WORK ITEM:
Would you please transcribe the data in full and exactly, excluding images?

INFORMATION SHOWN:
□ □ □ □ □ □ □

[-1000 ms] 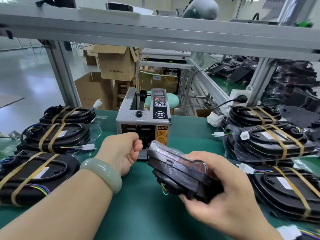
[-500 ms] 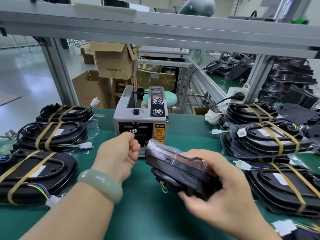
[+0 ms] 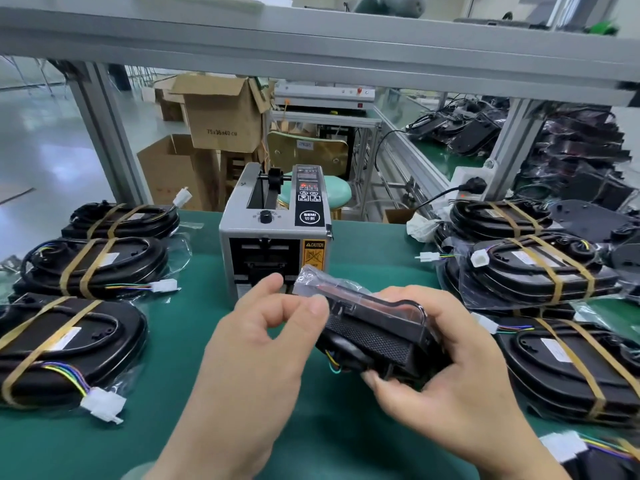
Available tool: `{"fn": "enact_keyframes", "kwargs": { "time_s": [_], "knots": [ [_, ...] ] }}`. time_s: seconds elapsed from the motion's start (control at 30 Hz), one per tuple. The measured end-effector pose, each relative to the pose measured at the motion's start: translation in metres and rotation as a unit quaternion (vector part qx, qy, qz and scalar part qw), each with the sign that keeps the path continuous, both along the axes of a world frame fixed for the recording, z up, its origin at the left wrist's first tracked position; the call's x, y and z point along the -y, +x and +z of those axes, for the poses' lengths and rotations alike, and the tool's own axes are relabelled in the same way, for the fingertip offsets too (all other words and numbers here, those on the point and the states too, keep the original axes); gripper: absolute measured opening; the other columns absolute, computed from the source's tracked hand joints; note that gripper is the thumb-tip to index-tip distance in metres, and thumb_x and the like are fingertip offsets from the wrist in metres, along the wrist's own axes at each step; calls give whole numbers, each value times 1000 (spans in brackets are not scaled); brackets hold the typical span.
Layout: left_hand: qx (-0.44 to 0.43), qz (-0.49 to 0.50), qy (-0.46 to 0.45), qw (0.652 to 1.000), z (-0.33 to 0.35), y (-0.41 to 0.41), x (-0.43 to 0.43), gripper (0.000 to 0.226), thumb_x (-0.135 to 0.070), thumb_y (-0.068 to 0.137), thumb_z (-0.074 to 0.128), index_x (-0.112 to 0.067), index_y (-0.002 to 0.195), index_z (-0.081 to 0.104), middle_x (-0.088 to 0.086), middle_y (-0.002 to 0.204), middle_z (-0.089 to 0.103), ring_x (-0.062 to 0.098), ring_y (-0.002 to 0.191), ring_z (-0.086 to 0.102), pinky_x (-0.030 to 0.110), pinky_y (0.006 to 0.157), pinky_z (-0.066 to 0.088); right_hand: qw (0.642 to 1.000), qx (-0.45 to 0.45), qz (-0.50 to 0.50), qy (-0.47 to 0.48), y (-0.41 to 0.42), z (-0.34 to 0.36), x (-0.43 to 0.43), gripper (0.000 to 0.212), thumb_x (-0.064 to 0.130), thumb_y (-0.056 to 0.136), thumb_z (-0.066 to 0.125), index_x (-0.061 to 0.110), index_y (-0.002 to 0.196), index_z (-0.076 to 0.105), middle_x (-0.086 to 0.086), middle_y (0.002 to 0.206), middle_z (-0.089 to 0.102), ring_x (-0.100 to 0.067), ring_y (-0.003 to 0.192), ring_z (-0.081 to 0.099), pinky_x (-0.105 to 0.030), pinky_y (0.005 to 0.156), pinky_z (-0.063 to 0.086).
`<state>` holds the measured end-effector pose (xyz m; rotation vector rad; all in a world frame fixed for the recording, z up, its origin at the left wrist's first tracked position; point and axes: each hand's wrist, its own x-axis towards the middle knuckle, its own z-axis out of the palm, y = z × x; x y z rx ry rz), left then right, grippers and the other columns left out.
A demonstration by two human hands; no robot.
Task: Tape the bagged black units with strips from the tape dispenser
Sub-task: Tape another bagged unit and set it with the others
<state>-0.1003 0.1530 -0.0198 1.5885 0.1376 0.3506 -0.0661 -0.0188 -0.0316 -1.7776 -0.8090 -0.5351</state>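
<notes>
Unit (image 3: 374, 332), bagged, sits low and centre in the frame, lifted off the mat (image 3: 104, 448). My right hand (image 3: 460, 375) grips it, fingers curled underneath and thumb over its top edge. My left hand (image 3: 266, 334) pinches its left corner, thumb and forefinger closed on the bag. I cannot tell whether a strip lies between them. The dispenser (image 3: 273, 237) stands just behind, at mid-frame. To do this well, I reckon I should keep the right hand steady and draw the loose bag flat. Then I should lay the strip across the fold and rub it down from one end, so no crease stays under it.
</notes>
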Motion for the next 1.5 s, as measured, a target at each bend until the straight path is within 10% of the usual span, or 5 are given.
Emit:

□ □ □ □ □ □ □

TASK ANSWER:
[-1000 ms] 
[-500 ms] 
[+0 ms] 
Available tool: `{"fn": "enact_keyframes", "kwargs": { "time_s": [_], "knots": [ [_, ...] ] }}`. time_s: seconds elapsed from the motion's start (control at 30 Hz), one per tuple. The measured end-effector pose, each relative to the pose measured at the motion's start: translation in metres and rotation as a unit quaternion (vector part qx, qy, qz and scalar part qw), each with the sign that keeps the path continuous, both along the axes of a world frame fixed for the recording, z up, its origin at the left wrist's first tracked position; the call's x, y and z point along the -y, +x and +z of those axes, for the poses' lengths and rotations alike, and the tool's own axes are relabelled in the same way, for the fingertip offsets too (all other words and numbers here, those on the point and the states too, keep the original axes); gripper: absolute measured opening; the other columns absolute, computed from the source's tracked hand joints; note that gripper is the thumb-tip to index-tip distance in metres, and thumb_x and the like are fingertip offsets from the wrist in metres, along the wrist's own axes at each step; calls give whole numbers, each value times 1000 (spans in brackets are not scaled); brackets hold the typical span.
Layout: left_hand: qx (-0.44 to 0.43), qz (-0.49 to 0.50), qy (-0.46 to 0.45), qw (0.652 to 1.000), z (-0.33 to 0.35), y (-0.41 to 0.41), x (-0.43 to 0.43), gripper (0.000 to 0.226), thumb_x (-0.135 to 0.070), thumb_y (-0.068 to 0.137), thumb_z (-0.074 to 0.128), index_x (-0.112 to 0.067), index_y (-0.002 to 0.195), index_z (-0.081 to 0.104), middle_x (-0.088 to 0.086), middle_y (-0.002 to 0.204), middle_z (-0.089 to 0.103), ring_x (-0.062 to 0.098), ring_y (-0.002 to 0.191), ring_z (-0.086 to 0.102), pinky_x (-0.030 to 0.110), pinky_y (0.006 to 0.157), pinky_z (-0.066 to 0.088); right_hand: qw (0.642 to 1.000), qx (-0.45 to 0.45), qz (-0.50 to 0.50), qy (-0.47 to 0.48), y (-0.41 to 0.42), z (-0.34 to 0.36), x (-0.43 to 0.43), gripper (0.000 to 0.212), thumb_x (-0.064 to 0.130), thumb_y (-0.056 to 0.136), thumb_z (-0.066 to 0.125), index_x (-0.061 to 0.110), index_y (-0.002 to 0.196), index_z (-0.076 to 0.105), middle_x (-0.086 to 0.086), middle_y (0.002 to 0.206), middle_z (-0.089 to 0.102), ring_x (-0.100 to 0.067), ring_y (-0.003 to 0.192), ring_z (-0.081 to 0.099), pinky_x (-0.105 to 0.030), pinky_y (0.005 to 0.156), pinky_z (-0.063 to 0.086).
`<state>` holds the measured end-effector pose (xyz m; rotation vector rad; all in a world frame fixed for the recording, z up, its origin at the left wrist's first tracked position; point and axes: each hand's wrist, its own x-axis towards the middle knuckle, its own z-axis out of the palm, y = z × x; x y z rx ry rz), left then right, grippers and the other columns left out.
A demonstration by two human hands; no robot.
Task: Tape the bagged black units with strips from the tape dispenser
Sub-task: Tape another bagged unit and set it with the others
<state>-0.1003 0.1530 -0.0198 1.5885 0.1376 0.3506 -0.0661 -0.0188 -0.0316 -1.7776 -0.8090 -0.5351</state>
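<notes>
Unit (image 3: 374, 332), bagged, sits low and centre in the frame, lifted off the mat (image 3: 104, 448). My right hand (image 3: 460, 375) grips it, fingers curled underneath and thumb over its top edge. My left hand (image 3: 266, 334) pinches its left corner, thumb and forefinger closed on the bag. I cannot tell whether a strip lies between them. The dispenser (image 3: 273, 237) stands just behind, at mid-frame. To do this well, I reckon I should keep the right hand steady and draw the loose bag flat. Then I should lay the strip across the fold and rub it down from one end, so no crease stays under it.
</notes>
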Motion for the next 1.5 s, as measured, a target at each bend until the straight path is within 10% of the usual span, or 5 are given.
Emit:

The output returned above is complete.